If the suite has no semantic() graders, set AGENTGUARD_JUDGE=fake to make the absence-of-judge intentional.

Commit the workflow YAML alongside the suite

agentprdiff scaffold <name> produces a starter .github/workflows/agentprdiff.yml because a suite without CI is a suite that bit-rots. The workflow gates on secrets.OPENAI_API_KEY and emits ::warning:: when missing — green on fork PRs, fails on missing baseline regressions.

Treat baselines as code

  • Code review them — the JSON diff in .agentprdiff/baselines/ is the review surface.
  • Check them out at the same commit as the agent code that produced them.
  • Don't hand-edit; re-record.
  • Tag the agent SDK version and price-table revision in the PR description when you re-record.

Document the case dossier

For every non-trivial suite, ship a <name>_cases.md next to the suite file (the agentprdiff scaffold template produces one for you). Each case gets:

  • What it tests — one paragraph in plain English.
  • Input — the exact input and why this input was chosen.
  • Assertions — one bullet per grader, in plain English.
  • Code impacted — file paths and approximate line numbers.
  • Application impact — what breaks for users when this regresses.

When the case fails in CI six months later, a reviewer can read this in ten seconds and decide whether to revert or re-record.

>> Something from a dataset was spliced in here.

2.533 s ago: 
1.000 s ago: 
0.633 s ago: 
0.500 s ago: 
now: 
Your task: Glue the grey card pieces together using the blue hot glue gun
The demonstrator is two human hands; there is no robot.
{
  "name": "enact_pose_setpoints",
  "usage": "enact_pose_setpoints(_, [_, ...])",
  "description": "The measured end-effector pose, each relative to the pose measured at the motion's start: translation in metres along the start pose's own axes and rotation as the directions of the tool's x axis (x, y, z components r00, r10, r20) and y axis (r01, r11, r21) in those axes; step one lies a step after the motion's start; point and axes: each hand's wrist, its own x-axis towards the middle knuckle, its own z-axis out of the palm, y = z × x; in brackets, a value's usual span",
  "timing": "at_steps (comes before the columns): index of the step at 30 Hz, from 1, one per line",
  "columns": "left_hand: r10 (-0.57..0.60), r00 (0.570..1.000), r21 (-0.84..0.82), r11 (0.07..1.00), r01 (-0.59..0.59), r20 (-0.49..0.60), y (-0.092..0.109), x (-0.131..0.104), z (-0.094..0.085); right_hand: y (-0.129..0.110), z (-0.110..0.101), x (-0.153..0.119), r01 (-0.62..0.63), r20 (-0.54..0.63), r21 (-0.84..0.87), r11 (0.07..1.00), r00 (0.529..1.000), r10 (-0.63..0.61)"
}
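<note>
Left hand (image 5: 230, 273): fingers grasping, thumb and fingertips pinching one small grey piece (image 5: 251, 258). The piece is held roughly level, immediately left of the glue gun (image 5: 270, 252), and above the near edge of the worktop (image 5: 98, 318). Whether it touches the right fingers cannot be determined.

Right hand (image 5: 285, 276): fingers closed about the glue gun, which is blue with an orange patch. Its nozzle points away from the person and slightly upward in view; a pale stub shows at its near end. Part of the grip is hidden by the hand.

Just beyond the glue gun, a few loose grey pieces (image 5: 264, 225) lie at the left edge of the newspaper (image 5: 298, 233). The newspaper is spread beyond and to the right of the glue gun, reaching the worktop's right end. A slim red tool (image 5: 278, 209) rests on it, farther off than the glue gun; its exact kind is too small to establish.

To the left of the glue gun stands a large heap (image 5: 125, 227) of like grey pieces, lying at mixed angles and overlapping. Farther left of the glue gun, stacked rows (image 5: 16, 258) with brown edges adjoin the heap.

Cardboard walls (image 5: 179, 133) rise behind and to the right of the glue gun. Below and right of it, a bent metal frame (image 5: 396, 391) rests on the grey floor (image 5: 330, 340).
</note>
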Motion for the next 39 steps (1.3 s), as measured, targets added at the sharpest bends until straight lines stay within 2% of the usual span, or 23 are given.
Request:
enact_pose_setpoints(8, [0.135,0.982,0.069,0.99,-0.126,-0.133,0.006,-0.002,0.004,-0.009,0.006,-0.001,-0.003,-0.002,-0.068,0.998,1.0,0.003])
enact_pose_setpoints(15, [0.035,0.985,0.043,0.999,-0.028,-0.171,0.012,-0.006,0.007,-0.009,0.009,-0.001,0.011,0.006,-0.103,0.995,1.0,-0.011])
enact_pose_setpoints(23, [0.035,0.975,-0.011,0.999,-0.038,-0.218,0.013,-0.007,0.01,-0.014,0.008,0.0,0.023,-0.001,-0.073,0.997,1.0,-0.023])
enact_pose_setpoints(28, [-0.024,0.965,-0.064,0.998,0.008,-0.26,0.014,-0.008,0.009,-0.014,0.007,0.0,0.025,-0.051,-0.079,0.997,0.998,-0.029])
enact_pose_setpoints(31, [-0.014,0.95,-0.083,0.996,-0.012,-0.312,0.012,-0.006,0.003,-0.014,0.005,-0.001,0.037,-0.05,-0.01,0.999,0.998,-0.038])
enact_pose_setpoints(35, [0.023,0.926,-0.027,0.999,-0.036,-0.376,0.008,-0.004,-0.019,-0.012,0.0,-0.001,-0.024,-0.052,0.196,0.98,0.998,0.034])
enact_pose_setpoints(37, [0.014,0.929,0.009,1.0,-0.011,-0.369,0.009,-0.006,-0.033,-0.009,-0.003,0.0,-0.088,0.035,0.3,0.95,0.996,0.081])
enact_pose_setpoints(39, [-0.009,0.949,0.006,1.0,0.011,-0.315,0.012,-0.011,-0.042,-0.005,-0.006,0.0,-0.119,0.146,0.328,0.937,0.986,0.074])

Keep suites portable across machines

  • Inline test data in the suite file or under suites/ rather than reading from absolute paths.
  • Pin the agent SDK version and any pricing overrides.
  • Use the same AGENTGUARD_JUDGE mode locally and in CI.

A suite that "works on my machine" but fails in CI is a flaky suite, which is worse than no suite — it teaches the team to ignore the gate.

Treat zero-match as failure

agentprdiff exits 2 when --case / --skip matches no cases. Don't suppress that with || true in CI. A typo in a filter shouldn't sneak through as a green build.

Run review early

Before pushing a new case, run agentprdiff review on it. The verbose panel shows the trace shape, the reasons each assertion fired, and the diff. Catching "the assertion passes for the wrong reason" before you record is much cheaper than catching it after.

Tighten budgets over time

Start loose. Watch a few weeks of Cost Δ / Latency Δ columns. Re-record the baseline (agentprdiff record) and also tighten the graders:

# Week 1
expect=[contains("…"), cost_lt_usd(0.10), latency_lt_ms(20_000)]

# Week 4 — tightened after observation
expect=[contains("…"), cost_lt_usd(0.02), latency_lt_ms(8_000)]

The whole point of agentprdiff is that the budgets get easier to set once you have data.